### [EXERCISE DIRECTIONS]
Which lines below fall between the one containing "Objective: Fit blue" and the one containing "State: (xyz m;"? Repeat them exactly, counting both of those lines, and add nothing else.

### [ENTRIES SUPPLIED]
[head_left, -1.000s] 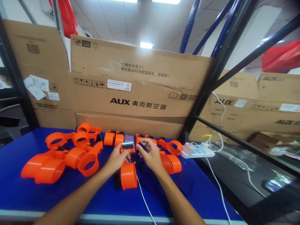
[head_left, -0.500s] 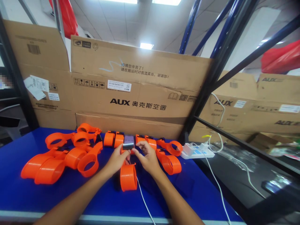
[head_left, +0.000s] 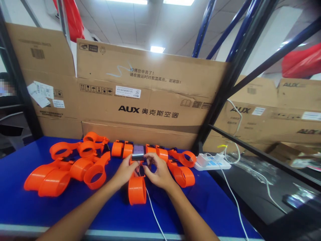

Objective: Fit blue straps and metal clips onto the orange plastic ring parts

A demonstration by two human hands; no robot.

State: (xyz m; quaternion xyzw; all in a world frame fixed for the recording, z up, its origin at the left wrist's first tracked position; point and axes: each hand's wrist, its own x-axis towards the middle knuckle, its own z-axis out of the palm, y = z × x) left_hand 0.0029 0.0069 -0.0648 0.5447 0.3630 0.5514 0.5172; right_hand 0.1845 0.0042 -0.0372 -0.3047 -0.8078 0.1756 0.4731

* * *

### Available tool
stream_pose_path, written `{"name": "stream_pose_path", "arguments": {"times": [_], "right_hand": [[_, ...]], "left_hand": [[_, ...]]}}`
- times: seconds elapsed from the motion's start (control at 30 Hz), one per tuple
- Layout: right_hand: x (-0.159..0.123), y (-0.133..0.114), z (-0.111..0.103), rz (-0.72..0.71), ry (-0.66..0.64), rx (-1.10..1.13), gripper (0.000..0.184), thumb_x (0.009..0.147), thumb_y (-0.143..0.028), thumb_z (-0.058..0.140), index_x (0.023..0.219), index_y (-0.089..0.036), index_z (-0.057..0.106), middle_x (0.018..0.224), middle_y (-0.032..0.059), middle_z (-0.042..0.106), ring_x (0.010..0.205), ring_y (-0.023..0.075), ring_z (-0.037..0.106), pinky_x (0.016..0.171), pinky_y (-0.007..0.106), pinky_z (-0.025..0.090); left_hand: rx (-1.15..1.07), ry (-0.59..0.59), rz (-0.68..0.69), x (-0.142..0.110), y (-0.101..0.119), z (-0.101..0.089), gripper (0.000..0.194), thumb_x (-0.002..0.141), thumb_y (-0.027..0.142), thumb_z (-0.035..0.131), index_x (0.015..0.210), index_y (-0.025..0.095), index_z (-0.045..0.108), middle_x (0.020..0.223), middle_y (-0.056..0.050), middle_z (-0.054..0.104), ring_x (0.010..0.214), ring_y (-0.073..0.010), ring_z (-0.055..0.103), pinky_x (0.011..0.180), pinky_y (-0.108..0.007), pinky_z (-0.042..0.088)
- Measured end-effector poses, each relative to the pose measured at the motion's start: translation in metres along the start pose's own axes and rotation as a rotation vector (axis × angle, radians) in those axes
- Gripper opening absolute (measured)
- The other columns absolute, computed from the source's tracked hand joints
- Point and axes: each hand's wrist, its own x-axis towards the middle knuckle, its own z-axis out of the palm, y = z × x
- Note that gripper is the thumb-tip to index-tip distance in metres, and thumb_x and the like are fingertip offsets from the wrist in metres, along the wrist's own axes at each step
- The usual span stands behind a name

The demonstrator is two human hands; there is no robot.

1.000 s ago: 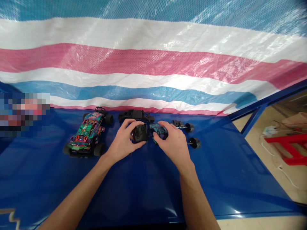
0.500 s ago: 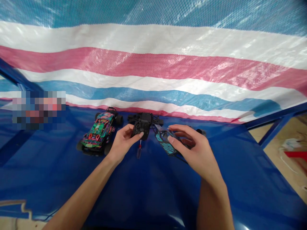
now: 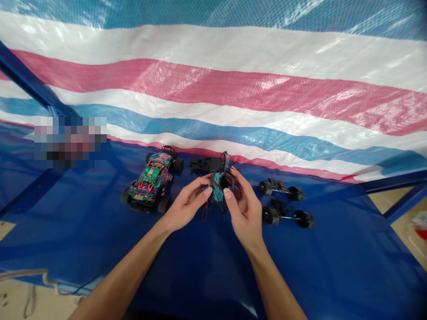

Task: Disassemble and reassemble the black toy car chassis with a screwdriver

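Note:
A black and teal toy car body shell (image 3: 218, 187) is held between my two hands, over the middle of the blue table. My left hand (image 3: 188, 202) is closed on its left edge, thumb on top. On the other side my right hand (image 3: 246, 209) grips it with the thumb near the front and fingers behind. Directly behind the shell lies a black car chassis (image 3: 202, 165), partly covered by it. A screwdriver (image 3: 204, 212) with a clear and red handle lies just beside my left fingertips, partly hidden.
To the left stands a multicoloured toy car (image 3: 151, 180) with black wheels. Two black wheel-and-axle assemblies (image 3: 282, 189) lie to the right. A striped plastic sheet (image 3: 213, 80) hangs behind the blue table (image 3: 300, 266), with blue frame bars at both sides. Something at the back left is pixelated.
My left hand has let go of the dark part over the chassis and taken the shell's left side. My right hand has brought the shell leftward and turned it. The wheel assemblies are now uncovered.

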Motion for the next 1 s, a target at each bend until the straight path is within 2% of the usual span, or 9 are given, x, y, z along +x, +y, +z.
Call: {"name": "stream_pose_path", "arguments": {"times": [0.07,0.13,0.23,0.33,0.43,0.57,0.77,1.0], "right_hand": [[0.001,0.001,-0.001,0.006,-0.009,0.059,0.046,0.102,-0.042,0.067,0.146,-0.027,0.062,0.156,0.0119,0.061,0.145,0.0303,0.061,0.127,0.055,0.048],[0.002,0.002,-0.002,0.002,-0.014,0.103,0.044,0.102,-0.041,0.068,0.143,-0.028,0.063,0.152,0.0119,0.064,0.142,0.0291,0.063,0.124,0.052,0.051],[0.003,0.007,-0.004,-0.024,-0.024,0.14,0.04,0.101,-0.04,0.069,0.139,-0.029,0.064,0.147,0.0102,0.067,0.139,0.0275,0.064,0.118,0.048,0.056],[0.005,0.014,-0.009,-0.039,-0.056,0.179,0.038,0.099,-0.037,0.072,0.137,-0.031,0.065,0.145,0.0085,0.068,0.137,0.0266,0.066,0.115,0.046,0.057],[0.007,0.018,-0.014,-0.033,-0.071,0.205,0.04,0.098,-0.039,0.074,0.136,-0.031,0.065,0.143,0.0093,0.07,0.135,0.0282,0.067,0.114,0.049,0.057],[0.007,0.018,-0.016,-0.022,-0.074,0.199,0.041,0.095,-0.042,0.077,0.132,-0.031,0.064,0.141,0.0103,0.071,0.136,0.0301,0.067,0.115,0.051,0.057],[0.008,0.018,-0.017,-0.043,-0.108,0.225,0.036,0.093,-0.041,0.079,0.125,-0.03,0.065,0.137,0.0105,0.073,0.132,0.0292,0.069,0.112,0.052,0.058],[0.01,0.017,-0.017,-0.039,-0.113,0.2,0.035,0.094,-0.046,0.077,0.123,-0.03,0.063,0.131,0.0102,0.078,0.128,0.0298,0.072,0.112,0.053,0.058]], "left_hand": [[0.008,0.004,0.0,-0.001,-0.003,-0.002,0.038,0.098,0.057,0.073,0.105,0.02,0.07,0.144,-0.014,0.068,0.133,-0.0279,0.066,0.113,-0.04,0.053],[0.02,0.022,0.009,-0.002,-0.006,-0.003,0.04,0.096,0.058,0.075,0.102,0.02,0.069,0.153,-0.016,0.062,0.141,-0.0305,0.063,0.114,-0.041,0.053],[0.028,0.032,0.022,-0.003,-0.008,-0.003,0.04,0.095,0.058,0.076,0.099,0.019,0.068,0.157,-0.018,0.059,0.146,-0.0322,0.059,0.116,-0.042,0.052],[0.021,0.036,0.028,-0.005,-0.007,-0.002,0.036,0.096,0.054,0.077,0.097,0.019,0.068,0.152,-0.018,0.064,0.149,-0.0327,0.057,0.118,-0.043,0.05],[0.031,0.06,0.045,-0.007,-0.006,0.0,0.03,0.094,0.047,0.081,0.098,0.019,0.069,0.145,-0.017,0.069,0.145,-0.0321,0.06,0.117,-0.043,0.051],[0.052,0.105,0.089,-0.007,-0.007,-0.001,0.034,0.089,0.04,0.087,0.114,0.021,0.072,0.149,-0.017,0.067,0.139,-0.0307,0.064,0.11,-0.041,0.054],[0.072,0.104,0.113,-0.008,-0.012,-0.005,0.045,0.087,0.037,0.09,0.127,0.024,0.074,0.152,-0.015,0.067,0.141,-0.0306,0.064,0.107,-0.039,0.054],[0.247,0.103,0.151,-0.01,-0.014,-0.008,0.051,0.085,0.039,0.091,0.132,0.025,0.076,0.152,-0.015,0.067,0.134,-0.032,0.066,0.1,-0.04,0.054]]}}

### [WRITTEN ANSWER]
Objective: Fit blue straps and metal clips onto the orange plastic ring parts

A demonstration by two human hands; no robot.

State: (xyz m; quaternion xyzw; all in a world frame fixed for the recording, z up, its origin at the left wrist's first tracked position; point and axes: each hand's wrist, its own x-axis towards the middle knuckle, its own z-axis out of the palm, y = z × x) left_hand 0.0029 0.0069 -0.0648 0.5447 0.3630 0.5514 0.5172; right_hand 0.1845 0.0042 -0.0372 -0.3047 -0.8078 0.1756 0.4731

The response to the exercise is complete.